To decide when to apply the one or the other method rests with the analyst's skill and experience. Practical medicine is, and has always been an art, and the same is true of practical analysis. True art is creation, and creation is beyond all theories. That is why I say to any beginner: Learn your theories as well as you can, but put them aside when you touch the miracle of the living soul. Not theories, but your own creative individuality alone must decide. ~Carl Jung, Contributions to Analytical Psychology, Page 361

Tuesday, September 13, 2016

Mourning and Adaptation

Mourning and Adaptation

George H. Pollock

Freud advanced two Principles of Mental Functioning: One based on the pleasure-pain principle. Actions are driven by the function that the external object can perform for the individual, for the discharge of tensions and excitements. The other is for functional reasons. This is the I-It position. The other is seemed as a self-object. This is based on immediate energetic discharges. This type of ego is poorly integrated and immature. Sometimes called the pleasure ego.
The other is orientated to external reality, where there is a discharge delay, which includes the use of memory. The other is seen as distinct and different, uniquely differentiated. Morning for these two types of men will be different.
Term - Psychological lesions.
The function of mourning is to detach the survivor memories and hopes from the dead. To reduce the pain and remorse.
The hostility towards the dead-object is usually repressed as one is trying to intensify the loving feelings at the time. Freud points out that there is always a mix of the two feelings.
People recoil from anything that is painful so there is a revolt in the mind against morning, avoidance sets in. Object constancy has been disrupted.
Klein has commented on the close connection between the testing of reality in normal mourning and the early mental processes. She believed that the early mourning characteristics of the child's reaction to frustration are revived and re-experienced whenever grief occurs in later life.

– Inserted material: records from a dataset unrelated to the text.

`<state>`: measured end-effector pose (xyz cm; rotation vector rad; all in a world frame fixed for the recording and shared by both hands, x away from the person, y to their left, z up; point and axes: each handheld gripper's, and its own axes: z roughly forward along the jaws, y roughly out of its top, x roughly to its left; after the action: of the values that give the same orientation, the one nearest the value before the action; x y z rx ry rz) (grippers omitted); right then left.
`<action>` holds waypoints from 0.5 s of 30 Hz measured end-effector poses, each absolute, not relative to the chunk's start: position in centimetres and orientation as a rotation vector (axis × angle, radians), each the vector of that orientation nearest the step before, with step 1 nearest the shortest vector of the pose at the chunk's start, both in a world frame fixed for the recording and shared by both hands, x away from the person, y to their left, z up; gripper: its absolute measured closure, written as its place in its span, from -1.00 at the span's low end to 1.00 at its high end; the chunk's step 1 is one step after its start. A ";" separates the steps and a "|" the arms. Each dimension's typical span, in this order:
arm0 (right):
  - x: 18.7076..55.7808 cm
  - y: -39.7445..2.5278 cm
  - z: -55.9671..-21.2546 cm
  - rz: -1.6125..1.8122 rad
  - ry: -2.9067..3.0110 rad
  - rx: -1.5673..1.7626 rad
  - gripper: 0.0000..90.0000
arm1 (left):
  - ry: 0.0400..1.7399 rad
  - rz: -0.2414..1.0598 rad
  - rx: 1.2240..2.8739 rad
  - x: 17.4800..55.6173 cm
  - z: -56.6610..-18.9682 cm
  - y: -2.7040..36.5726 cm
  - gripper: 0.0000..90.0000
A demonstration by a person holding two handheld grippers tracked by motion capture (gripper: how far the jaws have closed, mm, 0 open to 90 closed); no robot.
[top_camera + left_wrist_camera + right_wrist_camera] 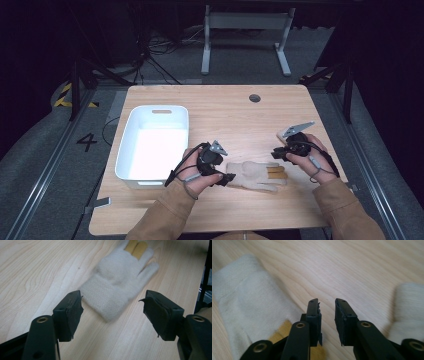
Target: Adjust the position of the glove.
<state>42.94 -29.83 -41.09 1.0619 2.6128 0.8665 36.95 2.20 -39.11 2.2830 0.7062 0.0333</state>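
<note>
High view: a white bin (pixel 152 142) stands at 9 o'clock on the table (pixel 225 107), empty, its near wall just beside the left hand (pixel 192 172). A white glove (pixel 252 175) lies flat at 6 o'clock, cuff toward the left gripper (pixel 225 178), fingers toward 3 o'clock; two fingers carry tan patches (pixel 276 173). Nothing lies between either gripper and the glove. The surface is pale wood grain with a round grommet hole (pixel 254 98) at 1 o'clock. Grey floor, cables and a white desk frame (pixel 245 37) lie beyond, with yellow-black tape (pixel 65 96) at 10 o'clock. Both forearms wear tan sleeves (pixel 165 215). The left gripper points toward 3 o'clock at the cuff; left gripper view shows its jaws wide apart, holding nothing, the glove (pixel 117 282) ahead between them. The right gripper (pixel 278 152) points toward 8 o'clock above the glove's fingers; right gripper view shows its jaws narrowly parted, empty, glove fabric (pixel 244 305) on either side.
</note>
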 end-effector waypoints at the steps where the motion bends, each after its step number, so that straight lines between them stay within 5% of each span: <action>1: 42.9 -30.2 -40.8 0.870 2.595 1.067 0.62 | 0.707 0.034 2.282 37.0 -39.1 2.2 -0.29; 15: 42.7 -35.9 -39.7 0.936 2.359 1.279 0.40 | 0.697 0.027 2.279 37.3 -38.9 1.9 -0.31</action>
<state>42.70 -35.92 -39.68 1.2786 2.3594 0.9357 37.30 1.85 -38.91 2.2788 0.6967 0.0268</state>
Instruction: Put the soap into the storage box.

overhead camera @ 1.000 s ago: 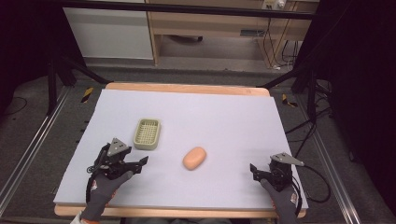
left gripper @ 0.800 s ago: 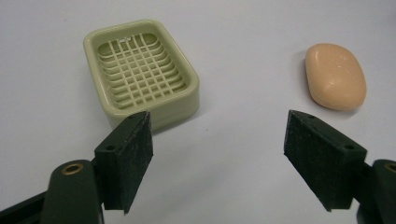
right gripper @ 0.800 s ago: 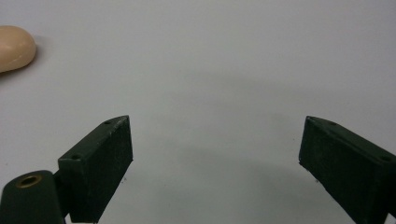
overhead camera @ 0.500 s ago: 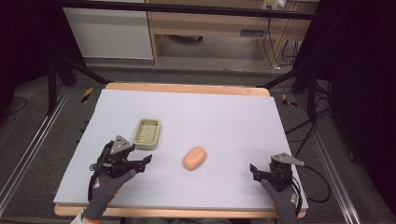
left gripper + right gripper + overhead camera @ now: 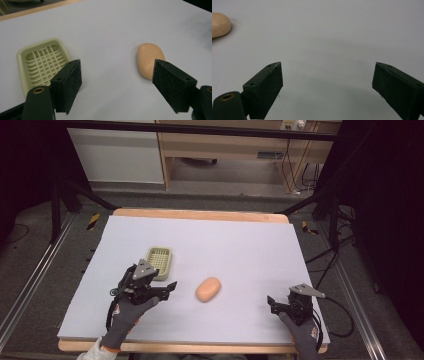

The stages: Pain - Shock - Impotence -despair- Anger- Frustration. There is a sudden lose of control over inner and outer reality brought on by the sudden loss with a resulting of damming up of narcissistic libido or destrudo. Libido interest and investment is withdrawn from the object and there is a damming up in the ego. With this increase in tension, pain is experienced. This is an emergency adaptation to conserve libido (regression has occurred). The ego is being depleted. A neurous sets in.
When the libido is discharged the pain diminishes. Massive regressive immobilization can result.
Underlying the crying there is a wish for reconciliation.
Repression is the all-powerful defense. Often there is an introject that stays inside. This is what prolongs the mourning. The lost object is held onto inside.
Fantasy is used defensively in ignoring reality. There remains a 'wish'. This is a defensive short-circuiting to avoid the pain, full resolution and integration does not occur. Avoiding the pain can be an attempt to defend against feeling of nothingness and emptiness. To mourn is to come to terms with the nothingness of the Mother and hence the nothing inside the client, emptiness.
Any previous ambivalent feelings, conflicts or hostilities cause guilt and a self-punishing approach.
The integrative task becomes much more difficult with the internal structures, where the prior developmental patterns were defective or distorted.
Where there is poor differentiation between the self and the non-self, where there is poor ego integration, the hypercathected internal object (introject) may be projected and hallucinated as an external object. Hence we have what we often see in the various hallucinations of Psychotic persons, voices, etc.